You assume and assert that legacy holders not under RSA enjoy that privilege, but it isn't necessarily true in fact. Nothing prevents ARIN from removing the registration from the database upon discovery that the original legacy organization is no longer using the resources and/or no longer exists. At that point, ARIN is free to register the resources to another deserving party with need.
> Owen wrote: Proposed 8.2.2 should allow the fee to be removed by signing an RSA and not only the LRSA.
> <<< Marc Lindsey Reply >>> Why? To the extent there is a difference between the LRSA and RSA, why should a successor of a company with legacy resources be asked or even contemplate the RSA instead of the LRSA?

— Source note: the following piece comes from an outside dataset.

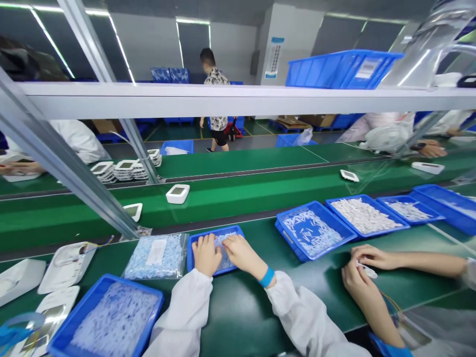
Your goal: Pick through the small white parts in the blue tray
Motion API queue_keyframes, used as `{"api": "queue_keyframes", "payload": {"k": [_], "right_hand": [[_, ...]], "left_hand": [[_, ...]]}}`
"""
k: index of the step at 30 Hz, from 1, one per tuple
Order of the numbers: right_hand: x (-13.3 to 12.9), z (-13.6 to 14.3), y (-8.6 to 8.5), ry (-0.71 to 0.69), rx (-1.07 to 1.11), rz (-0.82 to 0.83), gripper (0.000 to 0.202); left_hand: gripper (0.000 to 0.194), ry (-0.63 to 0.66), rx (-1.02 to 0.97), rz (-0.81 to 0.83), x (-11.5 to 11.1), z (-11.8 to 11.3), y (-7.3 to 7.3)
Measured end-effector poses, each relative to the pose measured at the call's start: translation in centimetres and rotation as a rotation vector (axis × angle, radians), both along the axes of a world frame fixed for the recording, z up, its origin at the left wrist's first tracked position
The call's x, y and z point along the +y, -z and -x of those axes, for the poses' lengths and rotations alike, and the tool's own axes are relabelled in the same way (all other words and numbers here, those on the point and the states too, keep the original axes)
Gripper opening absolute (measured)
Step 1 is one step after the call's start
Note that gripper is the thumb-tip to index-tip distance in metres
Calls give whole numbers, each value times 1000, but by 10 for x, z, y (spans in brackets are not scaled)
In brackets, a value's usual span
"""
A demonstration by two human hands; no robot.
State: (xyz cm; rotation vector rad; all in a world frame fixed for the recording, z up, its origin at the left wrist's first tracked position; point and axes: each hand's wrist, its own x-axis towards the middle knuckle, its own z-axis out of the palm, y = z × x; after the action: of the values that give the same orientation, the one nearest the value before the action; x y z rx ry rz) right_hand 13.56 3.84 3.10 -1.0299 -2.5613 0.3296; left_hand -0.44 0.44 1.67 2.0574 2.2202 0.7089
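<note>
My left hand (207,255) and my right hand (243,255) are side by side over a small blue tray (191,262) of small pale parts. The left fingers are bent down and closed together, their tips in the tray. My right hand, with a blue band at the wrist, is closed in a pinch at the tray's middle. Whatever either hand grips is hidden or too small to make out. A clear bag (156,255) of light-blue small pieces lies just left of the tray. Nearer me is a larger blue tray (159,303) of small translucent pieces.
At right, a co-worker's hands (366,270) hold a small white part. Blue bins (308,255) of small parts line the belt side. White device housings (67,263) lie at left. White devices (178,193) sit on the green conveyor. A metal post (82,163) slants at left.
</note>
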Motion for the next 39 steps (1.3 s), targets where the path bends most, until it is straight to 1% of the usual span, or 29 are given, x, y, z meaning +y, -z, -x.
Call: {"api": "queue_keyframes", "payload": {"k": [4, 6, 9, 14, 17, 22, 25, 28, 30, 32, 34, 36, 38, 39], "right_hand": [[18, 16, 19, 1, -84, 30, 21], [21, 20, 26, -18, -83, 33, 23], [22, 22, 32, -46, -52, 37, 26], [23, 20, 33, -69, -30, 77, 28], [22, 20, 31, -76, -28, 76, 28], [20, 18, 28, -73, -40, 58, 29], [19, 16, 28, -60, -48, 42, 27], [18, 14, 28, -58, -62, 36, 25], [18, 13, 28, -59, -69, 40, 25], [18, 13, 29, -60, -73, 46, 25], [19, 13, 30, -62, -71, 51, 26], [19, 13, 30, -64, -74, 60, 27], [19, 13, 30, -69, -83, 67, 28], [19, 13, 30, -70, -89, 69, 28]], "left_hand": [[21, -22, 9, 16, 1, -1, 3], [22, -28, 3, 24, 1, -1, 3], [23, -30, -20, 35, 2, -2, 3], [24, -29, -99, -10, 4, -2, 2], [27, -24, -149, -85, 4, -3, 1], [30, 50, -196, -232, 1, -3, 0], [32, 23, -200, -286, -2, -3, -4], [42, -5, -226, -263, -2, -2, -18], [48, -15, -245, -236, 1, 0, -34], [49, -64, -227, -214, 9, 3, -53], [52, -153, -159, -175, 23, 7, -71], [59, -278, -68, -126, 42, 15, -84], [67, -426, 4, -94, 65, 28, -90], [71, -500, 30, -86, 77, 37, -89]]}}
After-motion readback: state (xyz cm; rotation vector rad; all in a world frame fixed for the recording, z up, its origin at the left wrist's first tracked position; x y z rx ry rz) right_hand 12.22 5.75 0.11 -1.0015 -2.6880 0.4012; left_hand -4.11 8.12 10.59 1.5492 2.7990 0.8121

First, ideally, they would not be offered the LRSA. Those differences (which are fewer than ever before, admittedly) are intended as an enticement to bring legacy registrants into the community. Upon transfer, resources should lose their legacy status IMHO.
> Owen wrote: Defining legacy numbers is in error. There are no such things as legacy numbers. There are legacy registrations, numbers which are subject to a legacy registration, and holders of legacy registrations (aka legacy registrants).
> <<< Marc Lindsey Reply >>> The definition acknowledges the practical reality of the two classes of numbers. Believing that legacy numbers don’t exist is obviously your prerogative. But making policy decisions based on their non-existence (which is contrary to long-standing course of dealing) would be, in my opinion, a mistake.
Try to read what I wrote more carefully.
I am not saying there are not two classes of registrations. I am saying that it is the registration status which is legacy and not the numbers themselves. Numbers that are legacy absolutely stop being legacy when transferred under 8.3. They should stop being legacy when transferred under 8.2.
> Owen wrote: Registrations for which ARIN provides services without a contract are the legacy registrations of concern in the current policy debates and we should, IMHO, seek to minimize the extent to which such registrations are treated differently, not create additional policy to create additional differences in their treatment.
> <<< Marc Lindsey Reply >>> I think you have just made my point. By eliminating the needs justification when regular numbers are transferred under 8.2, the proposed policy would bring greater parity between the way legacy numbers and regular numbers are passed on from current listed registrants to their lawful successors and assigns. The only distinction is the LRSA/RSA requirement. And this distinction merely preserves the status quo, and eliminates a key barrier preventing many legacy holders from seeking to update the registry databases.
Your statement assumes facts not in evidence... Namely that 8.2 transfers sourced from legacy registrants are not subject to needs basis. I do not believe that is the case.